Pages

Wednesday, September 3, 2014

Genealogy Source Citations and FHISO - A Simpler Proposal

The Family History International Standards Organisation (FHISO) recently started a public mailing list to discuss family history standards - see the Technical Standing Committee (TSC) page at http://fhiso.org/mailman/listinfo/tsc-public_fhiso.org, and the list archives to date in  http://fhiso.org/pipermail/tsc-public_fhiso.org/

There are some interesting ongoing discussions, but I am easily confused by the terminology that I cannot grasp yet.  A GEDCOM replacement to transfer genealogical data between programs (either online or stand-alone trees or programs) is one of the goals of FHISO, but not the only one.

One of the early discussion items with respect to a GEDCOM replacement was source citations, and how to implement them.

Louis Kessler has submitted a paper concerning sources and citations - see his blog post Standardizing Sources and Citation Templates (posted 28 August 2014).  Louis' recommendations include (see the complete list in his post):


*  FHISO should develop a set of standard source types and source element types.

*  FHISO should use a simple mechanism to transfer the source element values in the standard they will develop.

*  FHISO can allow, but should discourage user defined identifiers.
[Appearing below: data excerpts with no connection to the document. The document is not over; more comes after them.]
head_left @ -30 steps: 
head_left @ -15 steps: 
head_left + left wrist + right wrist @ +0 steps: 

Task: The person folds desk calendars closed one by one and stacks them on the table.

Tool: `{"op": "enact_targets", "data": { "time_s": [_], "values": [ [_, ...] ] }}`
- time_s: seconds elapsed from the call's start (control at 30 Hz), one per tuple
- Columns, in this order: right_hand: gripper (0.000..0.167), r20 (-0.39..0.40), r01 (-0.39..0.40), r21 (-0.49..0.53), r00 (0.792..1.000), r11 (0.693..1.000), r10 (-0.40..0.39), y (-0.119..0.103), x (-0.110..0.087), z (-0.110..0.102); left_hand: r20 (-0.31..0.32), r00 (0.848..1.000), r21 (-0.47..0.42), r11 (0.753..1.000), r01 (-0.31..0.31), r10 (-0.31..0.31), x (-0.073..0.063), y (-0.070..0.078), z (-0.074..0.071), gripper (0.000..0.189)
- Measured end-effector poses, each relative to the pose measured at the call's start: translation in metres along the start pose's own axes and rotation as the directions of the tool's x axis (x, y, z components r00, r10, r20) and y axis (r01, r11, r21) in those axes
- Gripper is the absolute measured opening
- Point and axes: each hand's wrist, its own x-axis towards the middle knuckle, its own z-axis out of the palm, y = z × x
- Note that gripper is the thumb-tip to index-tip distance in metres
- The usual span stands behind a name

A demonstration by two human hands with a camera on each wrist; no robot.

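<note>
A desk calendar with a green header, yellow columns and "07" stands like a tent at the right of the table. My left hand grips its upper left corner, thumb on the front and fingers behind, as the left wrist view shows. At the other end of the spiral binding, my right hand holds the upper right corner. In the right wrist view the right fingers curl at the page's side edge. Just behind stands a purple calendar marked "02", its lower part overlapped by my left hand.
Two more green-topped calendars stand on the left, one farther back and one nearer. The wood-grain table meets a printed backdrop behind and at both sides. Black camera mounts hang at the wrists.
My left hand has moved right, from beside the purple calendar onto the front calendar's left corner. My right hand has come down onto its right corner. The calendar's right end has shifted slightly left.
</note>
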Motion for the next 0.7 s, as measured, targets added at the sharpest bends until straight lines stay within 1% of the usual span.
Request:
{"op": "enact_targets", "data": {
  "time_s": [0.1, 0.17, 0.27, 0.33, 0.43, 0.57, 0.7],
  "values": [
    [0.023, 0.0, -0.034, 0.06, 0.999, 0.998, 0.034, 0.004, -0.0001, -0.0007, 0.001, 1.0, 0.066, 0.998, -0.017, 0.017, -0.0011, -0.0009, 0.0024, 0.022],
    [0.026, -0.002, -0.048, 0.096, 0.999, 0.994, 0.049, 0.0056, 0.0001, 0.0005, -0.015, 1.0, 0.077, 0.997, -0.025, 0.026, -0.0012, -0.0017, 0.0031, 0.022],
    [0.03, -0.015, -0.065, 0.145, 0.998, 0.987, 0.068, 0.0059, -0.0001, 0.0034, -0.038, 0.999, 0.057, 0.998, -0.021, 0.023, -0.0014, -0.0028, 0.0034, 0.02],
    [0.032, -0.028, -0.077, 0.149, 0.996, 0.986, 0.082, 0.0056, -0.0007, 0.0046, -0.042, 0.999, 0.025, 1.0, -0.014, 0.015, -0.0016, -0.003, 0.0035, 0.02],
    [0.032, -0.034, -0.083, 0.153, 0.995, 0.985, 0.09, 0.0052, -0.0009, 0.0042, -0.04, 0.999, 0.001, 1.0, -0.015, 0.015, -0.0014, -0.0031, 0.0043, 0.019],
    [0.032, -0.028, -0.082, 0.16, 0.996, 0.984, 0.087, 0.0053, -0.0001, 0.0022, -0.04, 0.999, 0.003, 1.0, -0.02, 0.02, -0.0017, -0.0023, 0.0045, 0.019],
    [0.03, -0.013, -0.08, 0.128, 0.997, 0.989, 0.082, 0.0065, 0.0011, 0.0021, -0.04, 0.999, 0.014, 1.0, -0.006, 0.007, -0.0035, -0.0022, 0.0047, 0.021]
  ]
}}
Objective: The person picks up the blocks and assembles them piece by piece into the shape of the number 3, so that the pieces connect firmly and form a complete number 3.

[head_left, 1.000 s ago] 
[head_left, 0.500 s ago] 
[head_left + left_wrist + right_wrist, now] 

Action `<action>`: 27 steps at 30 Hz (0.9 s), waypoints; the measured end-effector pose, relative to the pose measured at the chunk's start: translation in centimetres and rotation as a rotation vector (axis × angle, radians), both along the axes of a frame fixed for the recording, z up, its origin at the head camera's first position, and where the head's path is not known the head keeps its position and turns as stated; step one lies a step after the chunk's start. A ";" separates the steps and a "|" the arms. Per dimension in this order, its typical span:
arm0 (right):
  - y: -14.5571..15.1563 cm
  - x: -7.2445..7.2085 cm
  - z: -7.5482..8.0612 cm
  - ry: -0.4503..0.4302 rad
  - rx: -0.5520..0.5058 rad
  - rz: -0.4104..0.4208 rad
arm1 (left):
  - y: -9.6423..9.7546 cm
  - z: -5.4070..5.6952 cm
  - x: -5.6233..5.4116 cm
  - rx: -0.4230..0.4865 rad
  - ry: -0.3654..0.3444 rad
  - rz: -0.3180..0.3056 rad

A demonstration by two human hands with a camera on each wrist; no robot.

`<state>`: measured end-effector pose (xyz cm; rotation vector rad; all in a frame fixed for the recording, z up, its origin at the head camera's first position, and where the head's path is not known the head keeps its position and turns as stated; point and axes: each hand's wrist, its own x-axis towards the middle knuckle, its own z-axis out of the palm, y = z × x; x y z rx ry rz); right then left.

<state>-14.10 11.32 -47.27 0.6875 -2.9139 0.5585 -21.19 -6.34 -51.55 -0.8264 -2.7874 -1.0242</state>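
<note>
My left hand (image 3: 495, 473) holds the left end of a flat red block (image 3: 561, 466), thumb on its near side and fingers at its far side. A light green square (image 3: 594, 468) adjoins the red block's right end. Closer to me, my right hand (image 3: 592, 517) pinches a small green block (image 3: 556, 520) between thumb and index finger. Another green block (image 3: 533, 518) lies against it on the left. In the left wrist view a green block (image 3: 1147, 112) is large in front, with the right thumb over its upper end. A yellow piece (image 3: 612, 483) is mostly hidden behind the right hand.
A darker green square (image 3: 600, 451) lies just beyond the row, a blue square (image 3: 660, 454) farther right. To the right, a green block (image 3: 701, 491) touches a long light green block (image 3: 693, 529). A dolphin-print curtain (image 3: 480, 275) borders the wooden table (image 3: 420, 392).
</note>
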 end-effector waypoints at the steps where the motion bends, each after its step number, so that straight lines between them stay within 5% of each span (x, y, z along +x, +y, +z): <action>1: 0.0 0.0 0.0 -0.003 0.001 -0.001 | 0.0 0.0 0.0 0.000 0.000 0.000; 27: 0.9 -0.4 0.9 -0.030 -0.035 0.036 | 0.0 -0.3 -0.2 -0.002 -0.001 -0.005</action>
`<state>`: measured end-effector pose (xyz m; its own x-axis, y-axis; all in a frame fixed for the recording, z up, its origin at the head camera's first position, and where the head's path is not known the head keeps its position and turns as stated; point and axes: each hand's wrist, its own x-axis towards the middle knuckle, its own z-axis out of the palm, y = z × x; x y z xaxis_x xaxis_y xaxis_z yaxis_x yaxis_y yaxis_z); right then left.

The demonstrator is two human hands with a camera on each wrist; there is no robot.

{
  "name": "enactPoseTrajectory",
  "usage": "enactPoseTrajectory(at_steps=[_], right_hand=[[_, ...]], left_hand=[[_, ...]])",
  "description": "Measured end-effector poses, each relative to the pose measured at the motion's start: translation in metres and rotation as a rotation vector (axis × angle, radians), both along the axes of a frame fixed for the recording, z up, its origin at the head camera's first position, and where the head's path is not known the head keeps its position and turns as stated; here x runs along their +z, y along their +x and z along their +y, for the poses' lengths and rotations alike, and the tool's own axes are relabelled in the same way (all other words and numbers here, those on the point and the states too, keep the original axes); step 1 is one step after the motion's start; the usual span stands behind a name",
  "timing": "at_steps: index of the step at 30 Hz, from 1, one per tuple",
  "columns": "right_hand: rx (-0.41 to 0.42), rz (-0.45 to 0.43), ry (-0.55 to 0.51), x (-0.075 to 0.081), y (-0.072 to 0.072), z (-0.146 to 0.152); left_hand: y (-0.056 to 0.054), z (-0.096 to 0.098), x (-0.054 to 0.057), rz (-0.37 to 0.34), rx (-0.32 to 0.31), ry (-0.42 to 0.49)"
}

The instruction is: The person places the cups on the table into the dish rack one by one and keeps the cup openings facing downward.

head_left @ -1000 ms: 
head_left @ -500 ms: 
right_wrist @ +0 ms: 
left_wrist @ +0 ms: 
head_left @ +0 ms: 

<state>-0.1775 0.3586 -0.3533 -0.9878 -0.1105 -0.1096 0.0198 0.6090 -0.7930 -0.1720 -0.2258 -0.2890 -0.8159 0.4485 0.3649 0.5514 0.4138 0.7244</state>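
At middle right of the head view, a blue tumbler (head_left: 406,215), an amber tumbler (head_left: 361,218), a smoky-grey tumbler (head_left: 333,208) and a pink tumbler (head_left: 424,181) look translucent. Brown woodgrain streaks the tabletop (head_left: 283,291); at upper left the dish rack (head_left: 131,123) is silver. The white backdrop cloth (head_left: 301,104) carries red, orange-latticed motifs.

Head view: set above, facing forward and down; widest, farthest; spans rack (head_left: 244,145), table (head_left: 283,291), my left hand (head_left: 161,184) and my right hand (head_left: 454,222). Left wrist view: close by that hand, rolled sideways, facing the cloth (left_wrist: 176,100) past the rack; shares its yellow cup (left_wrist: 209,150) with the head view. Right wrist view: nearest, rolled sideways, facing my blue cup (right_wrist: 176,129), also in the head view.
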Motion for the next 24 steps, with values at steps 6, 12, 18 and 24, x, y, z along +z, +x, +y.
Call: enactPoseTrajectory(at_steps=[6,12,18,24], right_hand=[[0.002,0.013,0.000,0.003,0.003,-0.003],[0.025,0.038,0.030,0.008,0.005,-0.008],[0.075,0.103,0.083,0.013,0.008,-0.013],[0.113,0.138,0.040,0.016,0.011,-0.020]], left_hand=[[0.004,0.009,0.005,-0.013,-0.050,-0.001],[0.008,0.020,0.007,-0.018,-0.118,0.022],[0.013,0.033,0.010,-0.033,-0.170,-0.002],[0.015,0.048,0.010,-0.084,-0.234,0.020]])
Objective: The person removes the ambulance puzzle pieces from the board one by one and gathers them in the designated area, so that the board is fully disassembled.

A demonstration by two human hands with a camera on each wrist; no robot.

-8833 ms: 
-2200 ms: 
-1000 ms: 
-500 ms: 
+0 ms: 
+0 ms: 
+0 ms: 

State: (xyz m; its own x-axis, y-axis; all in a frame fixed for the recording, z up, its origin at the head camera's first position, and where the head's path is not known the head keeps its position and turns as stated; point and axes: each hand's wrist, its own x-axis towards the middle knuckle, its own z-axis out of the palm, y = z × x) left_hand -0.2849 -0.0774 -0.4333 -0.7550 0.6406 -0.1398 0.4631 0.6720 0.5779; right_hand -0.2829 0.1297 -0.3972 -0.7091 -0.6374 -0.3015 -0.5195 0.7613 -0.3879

FHISO should accept requests for new identifiers to be added to a future version of the standard.



Some of the discussion on the TSC list has suggested that there should be a standard list of source templates (examples might be Evidence Explained source templates) which could be used.  Other posts have noted that not every genealogist or software program or online database produces source citations in an American form, or a British form, etc., and that source citations should be able to be created in any language and in any format acceptable to the citation creator. After all, FHISO is an international organization.

My observations on this are:

1)  There are over 1,000 source citation templates in Evidence Explained and related publications.  

2)  Not EVERY source record type has a source citation template already created or implemented in genealogy software programs, by record providers, or in online family trees.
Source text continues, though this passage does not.